As mentioned above, the HNLMS Walrus is a diesel-electric submarine.

It displaces around 2,450 tons when surfaced and around 2,800-3,090 tons when submerged.

Its length is around 222 feet, while its speed is between 20 and 21 knots when submerged. The submarine has a range of around 10,000 nautical miles and carries a crew of around 50-55.

Walrus’ primary armament is four 533mm torpedo tubes that can deploy around 20 torpedoes or mines.

The submarine can fire Harpoon missiles, too. What makes this submarine so deadly is its ultra-quiet battery operation.

Because the Dutch are NATO members, they have access to advanced sonar systems developed by the U.S. Navy.

These submarines are carrier hunters and conduct lethal ambushes, which is precisely what the Dutch subjected the Theodore Roosevelt to in 1999.

There’s also the grotesque cost asymmetry.

A carrier costs more than $4.5 billion at the time of the drill, while a submarine, especially a diesel-electric submersible, is a mere fraction of that cost.

Yet, a single diesel-electric submarine, like the HNLMS Walrus, can do disproportionate levels of damage to an American carrier.
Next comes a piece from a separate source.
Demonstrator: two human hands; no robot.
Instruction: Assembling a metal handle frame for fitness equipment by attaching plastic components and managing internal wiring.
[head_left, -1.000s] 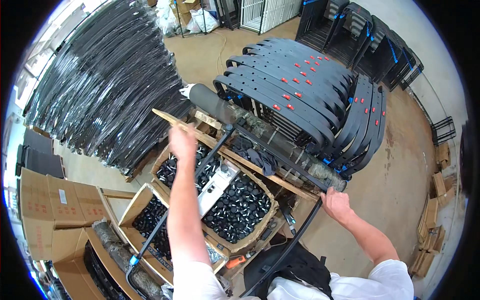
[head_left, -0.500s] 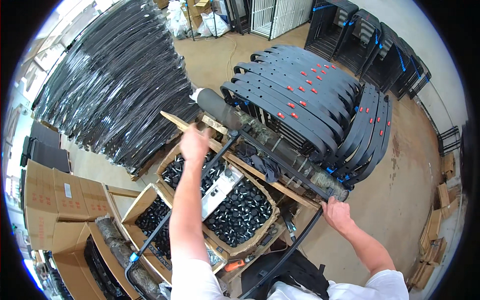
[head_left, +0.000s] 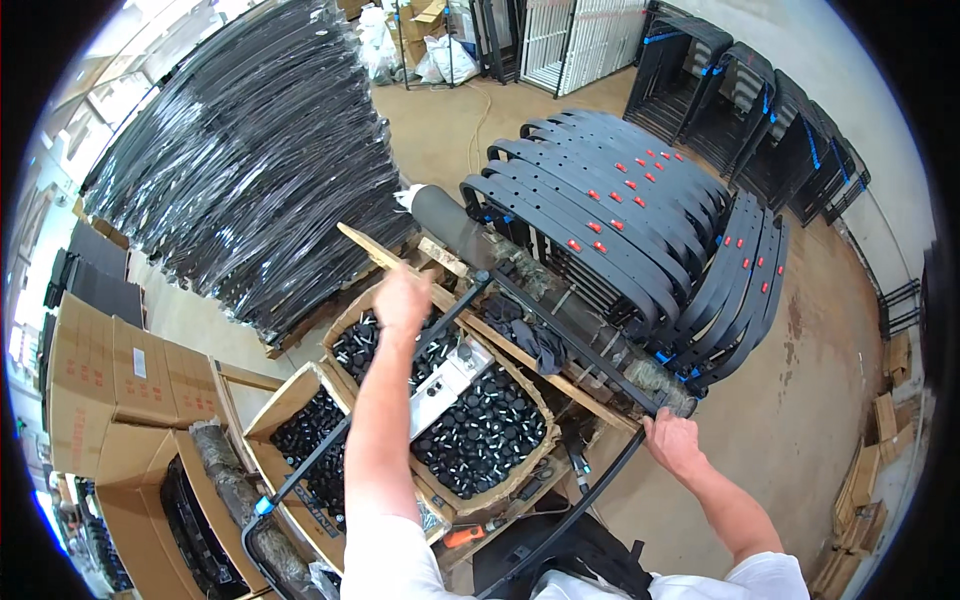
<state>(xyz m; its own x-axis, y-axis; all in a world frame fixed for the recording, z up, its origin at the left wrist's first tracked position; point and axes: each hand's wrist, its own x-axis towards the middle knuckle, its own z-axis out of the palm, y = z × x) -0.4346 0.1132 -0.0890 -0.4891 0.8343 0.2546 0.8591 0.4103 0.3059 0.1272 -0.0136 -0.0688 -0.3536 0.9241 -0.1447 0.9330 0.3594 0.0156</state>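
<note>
We note all round us: wrapped stack (head_left: pixel 240 170) at L; stacked frames (head_left: pixel 600 190) w/ red bits past grey roll (head_left: pixel 440 215); plank (head_left: pixel 370 247) & dk cloth (head_left: pixel 535 345) betw. roll and boxes. Our L forearm blocks part of big box (head_left: pixel 550 440): blk knobs (head_left: pixel 475 435), silver plate (head_left: pixel 450 380) across. Sm. box (head_left: pixel 282 398) to L: more blk pcs. Blk tube frame (head_left: pixel 580 342) spans over both. Our hands: R hand (head_left: pixel 674 442) closed round frame's corner; L hand (head_left: pixel 403 303) blurred nr plank, can't tell grip.
</note>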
As demonstrated in 1999, one of these older systems can easily penetrate the layered defenses of an American carrier, conduct catastrophic kills, and even escape undetected.

The Warning the US Navy Still Hasn’t Fully Answered

The Roosevelt’s experience in the 1999 NATO exercises against the Dutch diesel-electric submarine is another reminder that American carriers are extremely vulnerable.
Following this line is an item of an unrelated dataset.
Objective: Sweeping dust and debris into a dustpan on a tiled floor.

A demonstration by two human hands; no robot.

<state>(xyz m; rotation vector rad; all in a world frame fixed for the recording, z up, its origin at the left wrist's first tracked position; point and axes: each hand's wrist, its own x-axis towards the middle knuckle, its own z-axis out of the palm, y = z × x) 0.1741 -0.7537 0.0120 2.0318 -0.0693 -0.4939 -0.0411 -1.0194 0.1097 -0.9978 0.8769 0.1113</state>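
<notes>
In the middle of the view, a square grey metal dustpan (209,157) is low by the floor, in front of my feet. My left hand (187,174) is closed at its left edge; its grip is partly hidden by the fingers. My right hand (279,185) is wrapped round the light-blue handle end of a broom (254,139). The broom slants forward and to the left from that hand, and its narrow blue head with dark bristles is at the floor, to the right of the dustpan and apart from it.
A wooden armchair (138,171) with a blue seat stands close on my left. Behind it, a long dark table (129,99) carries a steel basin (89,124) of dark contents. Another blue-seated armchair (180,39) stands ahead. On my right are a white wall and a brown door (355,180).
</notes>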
In the wrong environment, against the right adversary, even the most powerful warship ever created–an American aircraft carrier–can be hunted and killed by something far smaller, less advanced, quieter, and cheaper.

Despite this having been demonstrated repeatedly over decades, it does not seem that the United States Navy has fully adapted its defensive posture to this painful reality.
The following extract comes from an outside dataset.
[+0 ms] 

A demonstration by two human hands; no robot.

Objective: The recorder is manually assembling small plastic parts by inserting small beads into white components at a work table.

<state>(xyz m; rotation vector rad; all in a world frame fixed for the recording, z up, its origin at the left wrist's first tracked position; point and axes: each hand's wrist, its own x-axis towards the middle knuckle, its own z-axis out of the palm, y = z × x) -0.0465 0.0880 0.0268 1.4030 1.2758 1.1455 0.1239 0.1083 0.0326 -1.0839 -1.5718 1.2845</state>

Given the expeditionary nature of the US force, these floating targets will go deep inside enemy territory–near or inside key chokepoints where the silent killers that are diesel-electric subs are prowling in wait–at some point, an American carrier will either be critically damaged or sunk.

Once the United States loses one of its pricey carriers, a symbol of American military dominance, it will lose critical power-projection capabilities that it will be hard-pressed to replace during a high-intensity fight with a peer adversary.

Should such a war erupt (which it might very well do soon), the changes to the US Navy’s doctrine and force posture to mitigate the potential loss of one (or more) carriers in combat would take far longer to implement than the timeline for a possible great-power war allows.